During the pandemic, Kroger CEO Rodney McMullen said the company expanded its e-commerce offerings. It began testing a grocery pickup-only model at one of its stores in the Cincinnati area. It started no contact delivery and low-contact pickup services. It hired more employees for e-commerce and added more pickup slots for online orders.
He said the customer now has over 2,000 pickup locations and 2,400 delivery locations that reach 97% of its customers.
McMullen said the grocer is confident that the trends that boosted its business in the first quarter will continue, though not at the same intensity. For example, he said, customers have told the grocer they intend to keep cooking, even as restrictions ease. He said he expects e-commerce to remain at a higher level than it was before Covid-19.
The company said it expected to exceed its financial outlook for the year — though it didn’t say by how much. Kroger withdrew its previous guidance for fiscal 2020 and didn’t give a new one, saying the pandemic makes it difficult to predict consumer behavior.
Sales at stores open at least 15 months, excluding fuel, were up 19% in the fiscal first quarter. That’s a significant increase from a year ago, when they grew by 1.5%. It is nearly 10 times its average quarterly gains.
Other grocers have also had strong sales and gains in online shopping during the pandemic. Walmart‘s same-store sales grew by 10% and its digital sales rose by 74% in its fiscal first quarter. Stop & Shop parent company Ahold Delhaize‘s U.S. same-store sales, excluding gas, grew by 13.8% and the company said it was accelerating its digital investments, even as it pulled back on other capital spending.
Building loyalty and profits
With its online business, Kroger has several challenges, Bernstein said. It’s relied on Instacart for many of its grocery deliveries, which makes it harder to build customer loyalty and gain insights that help it personalize offers and manage inventory, he said. According to the firm’s preliminary research, it has a higher rate of substitutions and unfulfilled line items than rivals Walmart, Amazon and Target. That hurts the customer experience and lowers total sales.
Still, he said, the company’s increased investments could pay off as it competes with those companies.
“While they’re behind the other three, they’re ahead of everyone else,” he said.
By working with Ocado, Kroger can bring more of those doorstep deliveries in house and collect data so it can personalize more coupons and ads for customers, he said. The large warehouses will help restock store shelves, too, so they’re “filled with the right things for the right customers.”
McMullen acknowledged another challenge that Kroger faces with e-commerce on the earnings call: Making it more profitable. When a customer switches to online grocery shopping, he said, it typically takes three to four years before that customer’s profitability is the same as if they had shopped in the store.

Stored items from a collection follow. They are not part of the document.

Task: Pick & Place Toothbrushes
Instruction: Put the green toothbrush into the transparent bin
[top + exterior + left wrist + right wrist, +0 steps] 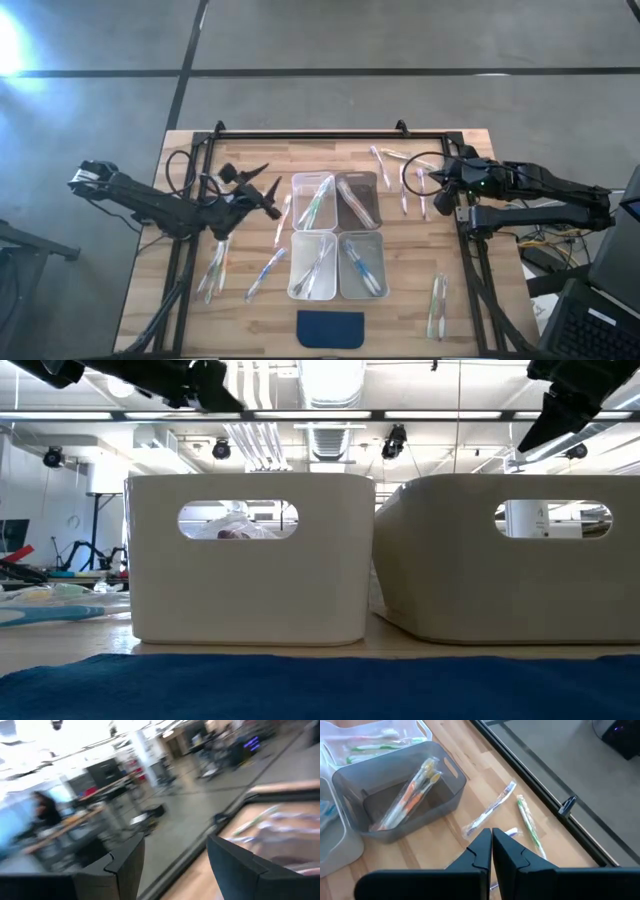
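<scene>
Toothbrushes in clear wrappers lie loose on the wooden table: a few left of the bins (215,265), one (283,215) beside them, a few at the far right (405,190) and one pair near right (437,305). More lie inside the four bins (335,235). My left gripper (260,185) hovers open, left of the far-left bin, nothing between its fingers (125,865). My right gripper (438,183) is shut and empty above the far-right toothbrushes; its wrist view shows a blue-striped one (490,812) and a green one (527,825) lying flat past the fingertips (491,845).
The grey far-right bin (415,790) holds orange toothbrushes; it stands in a two-by-two block with three clear bins. A dark blue pad (330,328) lies at the near edge. A black frame rail (330,135) runs along the far edge, with rails down both sides.
</scene>
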Action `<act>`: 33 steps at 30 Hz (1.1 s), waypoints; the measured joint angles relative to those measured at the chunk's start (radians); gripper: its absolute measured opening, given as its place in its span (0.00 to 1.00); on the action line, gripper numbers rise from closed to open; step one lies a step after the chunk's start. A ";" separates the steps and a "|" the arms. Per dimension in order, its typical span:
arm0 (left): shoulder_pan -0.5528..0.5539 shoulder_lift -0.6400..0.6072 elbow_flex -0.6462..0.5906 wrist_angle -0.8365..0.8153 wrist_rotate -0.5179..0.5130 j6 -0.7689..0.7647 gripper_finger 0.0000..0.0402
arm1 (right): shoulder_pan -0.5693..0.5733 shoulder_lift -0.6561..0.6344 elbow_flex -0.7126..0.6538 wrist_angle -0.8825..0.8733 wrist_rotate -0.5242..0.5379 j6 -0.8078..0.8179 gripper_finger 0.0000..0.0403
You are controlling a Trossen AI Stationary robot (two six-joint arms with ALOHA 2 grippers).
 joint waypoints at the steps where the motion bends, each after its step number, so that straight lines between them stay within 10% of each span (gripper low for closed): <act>1: 0.000 0.000 0.000 0.000 0.035 -0.026 0.54 | 0.000 0.002 0.000 0.000 0.000 0.000 0.02; 33: 0.000 -0.001 0.002 -0.008 0.069 -0.096 0.54 | 0.000 0.016 0.000 0.001 0.000 0.000 0.02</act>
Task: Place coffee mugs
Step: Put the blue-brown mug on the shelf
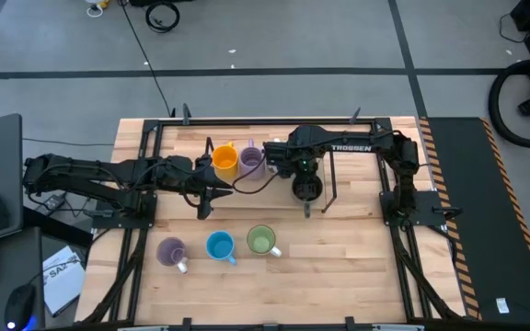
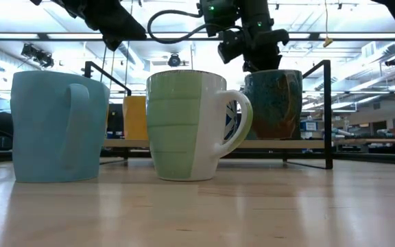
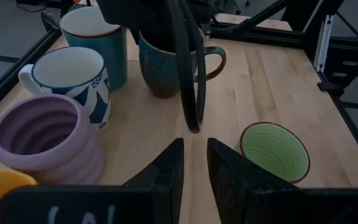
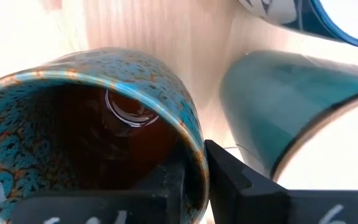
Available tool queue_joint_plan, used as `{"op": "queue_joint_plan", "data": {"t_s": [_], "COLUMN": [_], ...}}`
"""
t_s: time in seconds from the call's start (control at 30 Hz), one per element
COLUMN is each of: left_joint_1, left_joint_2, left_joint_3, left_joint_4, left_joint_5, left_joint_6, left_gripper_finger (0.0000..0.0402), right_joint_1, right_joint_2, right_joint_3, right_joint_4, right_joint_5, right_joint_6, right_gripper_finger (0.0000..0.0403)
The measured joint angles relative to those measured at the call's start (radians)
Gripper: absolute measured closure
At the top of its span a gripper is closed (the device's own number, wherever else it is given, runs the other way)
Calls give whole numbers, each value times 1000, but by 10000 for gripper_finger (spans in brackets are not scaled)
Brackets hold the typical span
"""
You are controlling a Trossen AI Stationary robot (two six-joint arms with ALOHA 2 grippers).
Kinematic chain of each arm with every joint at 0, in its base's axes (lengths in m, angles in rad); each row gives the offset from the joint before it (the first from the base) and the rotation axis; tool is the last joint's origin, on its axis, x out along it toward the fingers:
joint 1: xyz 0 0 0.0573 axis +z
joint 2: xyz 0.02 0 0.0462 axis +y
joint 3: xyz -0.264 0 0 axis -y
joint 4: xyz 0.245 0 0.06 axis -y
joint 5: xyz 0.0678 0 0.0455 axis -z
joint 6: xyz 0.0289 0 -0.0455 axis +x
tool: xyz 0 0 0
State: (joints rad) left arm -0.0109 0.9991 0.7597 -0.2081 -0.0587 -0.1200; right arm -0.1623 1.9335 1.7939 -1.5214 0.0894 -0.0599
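Right claw [image 4: 194, 171] pinches the rim of the dark speckled mug [image 4: 86, 130]
The mug looks empty; the left claw [image 3: 193, 163], slightly parted and empty, hovers over the surface [image 3: 272, 81] beside the purple mug [image 3: 42, 140]

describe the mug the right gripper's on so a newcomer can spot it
Find the black wire frame at the wooden table's far side. There the right gripper pinches the rim of a dark mug, speckled teal-and-rust outside, brown inside. Its neighbours are plain teal, white patterned, purple and orange.

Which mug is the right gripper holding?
The dark speckled teal mug: the right gripper pinches its rim, one finger inside. The other mugs stand free.
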Motion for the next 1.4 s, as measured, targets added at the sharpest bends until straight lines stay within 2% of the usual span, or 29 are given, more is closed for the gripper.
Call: {"op": "queue_joint_plan", "data": {"t_s": [0.2,0.53,0.93,1.4], "left_joint_1": [0,0,0,0], "left_joint_2": [0,0,0,0], "left_joint_3": [0,0,0,0], "left_joint_4": [0,1,15,24], "left_joint_5": [0,0,0,0], "left_joint_6": [0,0,-1,-1], "left_gripper_finger": [324,324,324,324], "right_joint_1": [-12,-11,-9,16], "right_joint_2": [0,0,0,-26], "right_joint_3": [0,0,0,16], "right_joint_4": [-19,-31,-49,-52], "right_joint_5": [15,19,41,46], "right_joint_6": [0,-29,-14,5], "right_gripper_finger": [327,315,258,256]}}
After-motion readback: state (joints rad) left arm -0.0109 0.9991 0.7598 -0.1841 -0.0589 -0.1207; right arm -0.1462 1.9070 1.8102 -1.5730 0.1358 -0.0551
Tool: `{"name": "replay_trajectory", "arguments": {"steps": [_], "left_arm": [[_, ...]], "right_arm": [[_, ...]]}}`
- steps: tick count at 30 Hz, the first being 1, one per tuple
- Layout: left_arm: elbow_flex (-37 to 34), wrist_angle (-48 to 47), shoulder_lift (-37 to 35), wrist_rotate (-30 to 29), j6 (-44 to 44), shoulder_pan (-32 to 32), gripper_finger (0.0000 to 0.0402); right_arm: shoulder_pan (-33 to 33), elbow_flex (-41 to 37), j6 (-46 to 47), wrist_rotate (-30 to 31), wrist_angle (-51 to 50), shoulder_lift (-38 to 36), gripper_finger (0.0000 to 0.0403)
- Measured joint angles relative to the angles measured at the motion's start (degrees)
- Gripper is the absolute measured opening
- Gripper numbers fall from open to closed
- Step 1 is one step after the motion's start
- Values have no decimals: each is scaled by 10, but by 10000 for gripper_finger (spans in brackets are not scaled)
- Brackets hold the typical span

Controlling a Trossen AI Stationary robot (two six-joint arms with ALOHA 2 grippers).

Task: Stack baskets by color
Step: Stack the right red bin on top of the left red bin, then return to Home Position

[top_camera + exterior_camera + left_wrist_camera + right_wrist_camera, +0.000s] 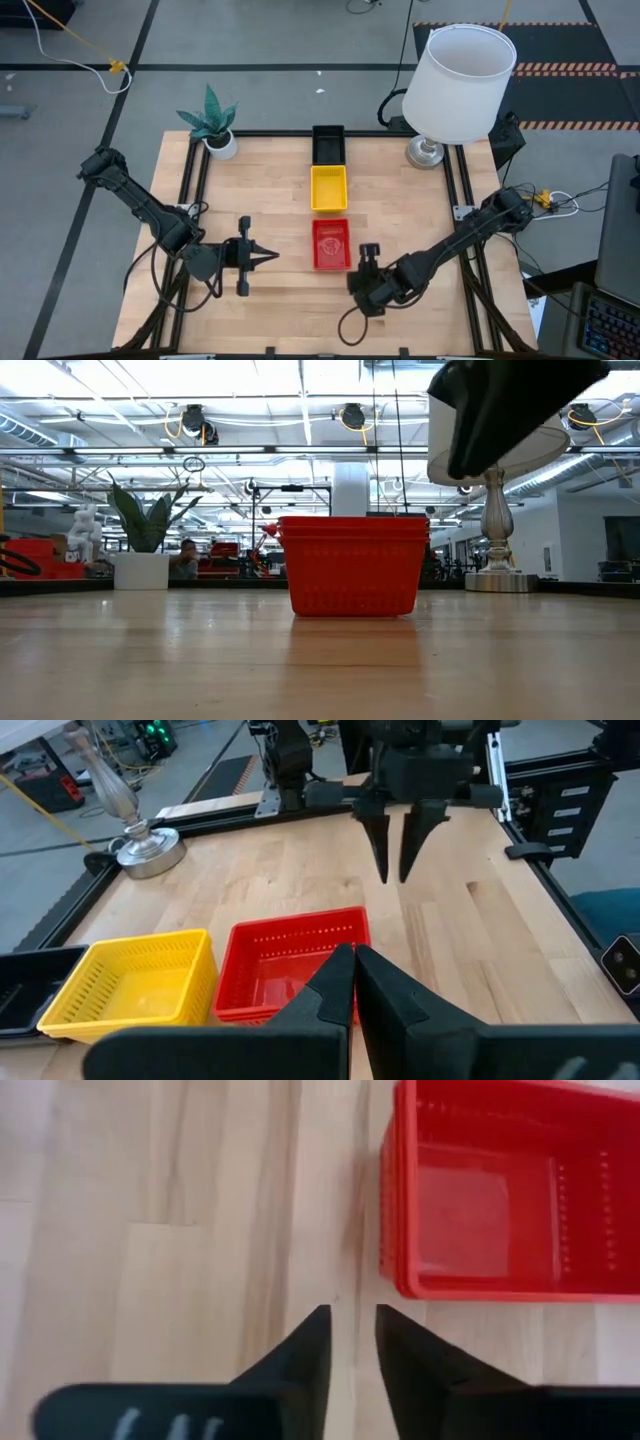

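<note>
Three basket stacks stand in a row down the middle of the wooden surface (420, 200). The black baskets (328, 144) are at the far edge, the yellow baskets (328, 188) come next, just beside them, and the red baskets (331, 244) are nearest the front, a small gap away from the yellow. In the low view the red stack shows nested rims one above another, sitting flat on the wood.

The left gripper (272, 257) hovers over the surface to the left of the red stack, pointing toward it, with its fingers pressed together and nothing between them. It does not touch the baskets.

The right gripper (368, 252) is just beside the red stack's front right corner. In its wrist view its fingers (300, 1355) stand slightly apart over bare wood, with the red baskets off to one side; it holds nothing. From the left wrist view the right gripper appears across the surface with its two fingers pointing down and a narrow gap between them.

A white lamp (460, 85) stands at the far right corner and a potted plant (213, 123) at the far left corner.
</note>
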Motion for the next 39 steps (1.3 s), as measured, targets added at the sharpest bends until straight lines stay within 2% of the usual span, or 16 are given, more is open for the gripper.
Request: {"name": "replay_trajectory", "arguments": {"steps": [8, 14, 22, 33, 39], "left_arm": [[0, 0, 0, 0, -1, 0, 17], [0, 0, 0, 0, 1, 0, 17], [0, -1, 0, 0, 2, 0, 17], [0, -2, 0, -1, 0, 0, 17], [0, -2, 0, -2, -1, 0, 17]], "right_arm": [[-30, -85, -12, 4, 62, 0, 4], [-63, -134, -16, -17, 135, 0, 10], [-73, -136, -24, -28, 166, 0, 1], [-72, -136, -22, -60, 164, -4, 1], [-61, -136, -39, -70, 136, -64, 0]]}}
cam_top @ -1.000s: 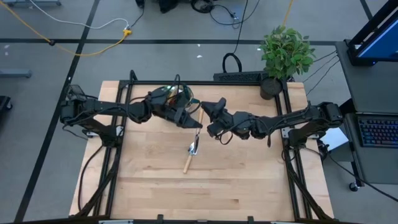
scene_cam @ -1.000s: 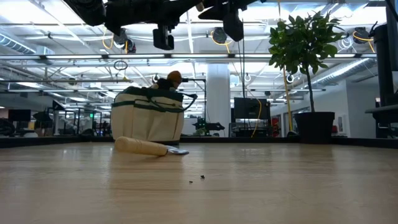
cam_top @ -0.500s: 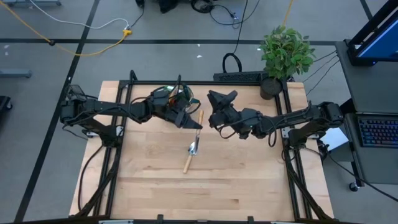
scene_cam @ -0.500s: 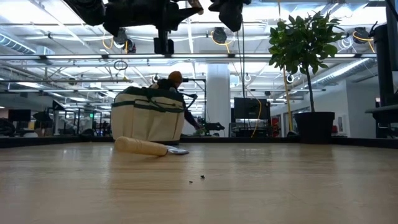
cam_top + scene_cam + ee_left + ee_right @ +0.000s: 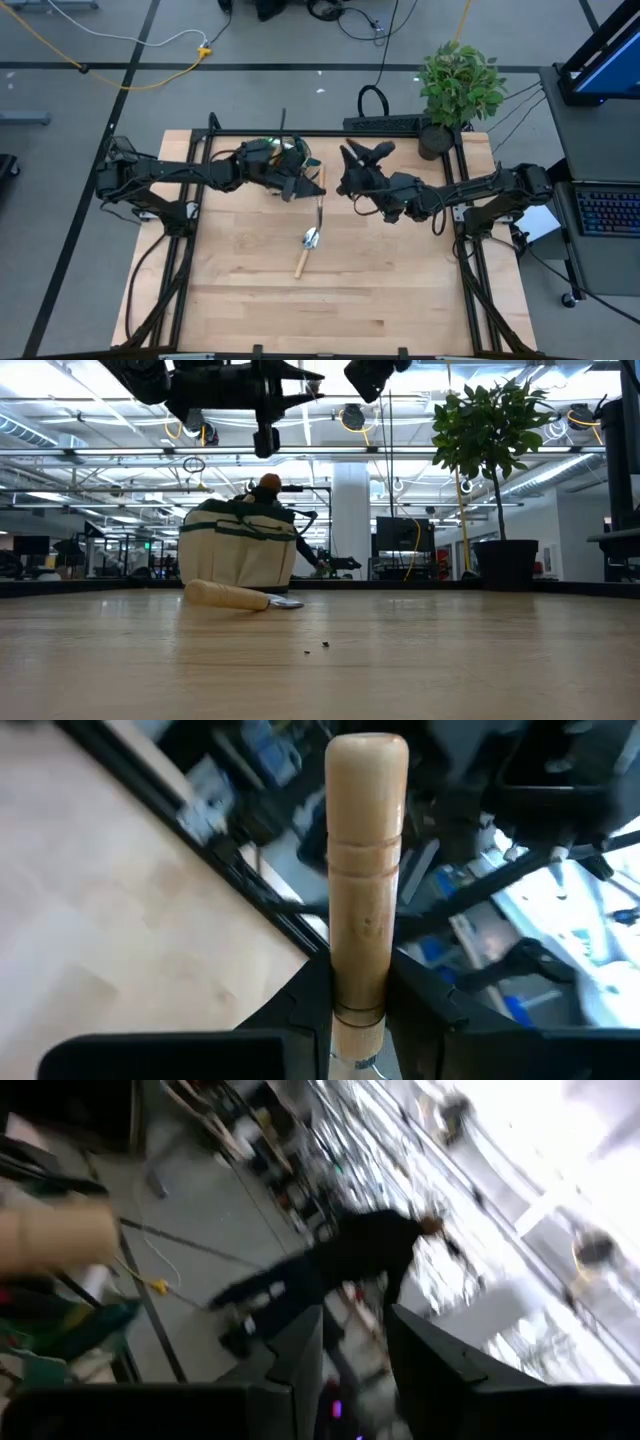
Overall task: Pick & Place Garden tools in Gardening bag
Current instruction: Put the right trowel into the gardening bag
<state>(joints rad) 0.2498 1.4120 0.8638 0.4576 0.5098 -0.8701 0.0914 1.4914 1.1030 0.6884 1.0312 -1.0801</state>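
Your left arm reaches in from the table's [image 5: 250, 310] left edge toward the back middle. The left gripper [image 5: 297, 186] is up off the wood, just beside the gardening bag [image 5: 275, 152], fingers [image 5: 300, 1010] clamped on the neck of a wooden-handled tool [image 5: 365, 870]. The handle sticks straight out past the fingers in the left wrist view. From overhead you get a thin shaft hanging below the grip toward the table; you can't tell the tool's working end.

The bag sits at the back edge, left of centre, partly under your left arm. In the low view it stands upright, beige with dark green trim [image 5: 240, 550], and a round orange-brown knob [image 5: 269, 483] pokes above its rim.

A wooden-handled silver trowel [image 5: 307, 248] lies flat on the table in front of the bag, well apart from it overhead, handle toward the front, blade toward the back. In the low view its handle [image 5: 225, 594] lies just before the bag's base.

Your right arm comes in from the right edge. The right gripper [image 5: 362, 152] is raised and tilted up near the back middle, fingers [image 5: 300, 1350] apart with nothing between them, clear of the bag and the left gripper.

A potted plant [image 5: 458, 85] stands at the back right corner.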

Once they become an online grocery shopper at Kroger, however, the company gets “a significantly higher share of that customers’ total household spend,” he said.
He said its partnership and new facilities with Ocado are a big part of the solution.
Along with sales, Kroger’s workforce and labor costs grew during the pandemic. It has hired more than 100,000 workers, including many from hard-hit sectors like restaurants and hotels, to help keep shelves stocked and stores sanitized.
Kroger said it spent more than $830 million on employee pay and health-related services, such as free Covid-19 testing, in the quarter. That included bonuses to recognize employees for their help stocking shelves, sanitizing and serving a flurry of customers.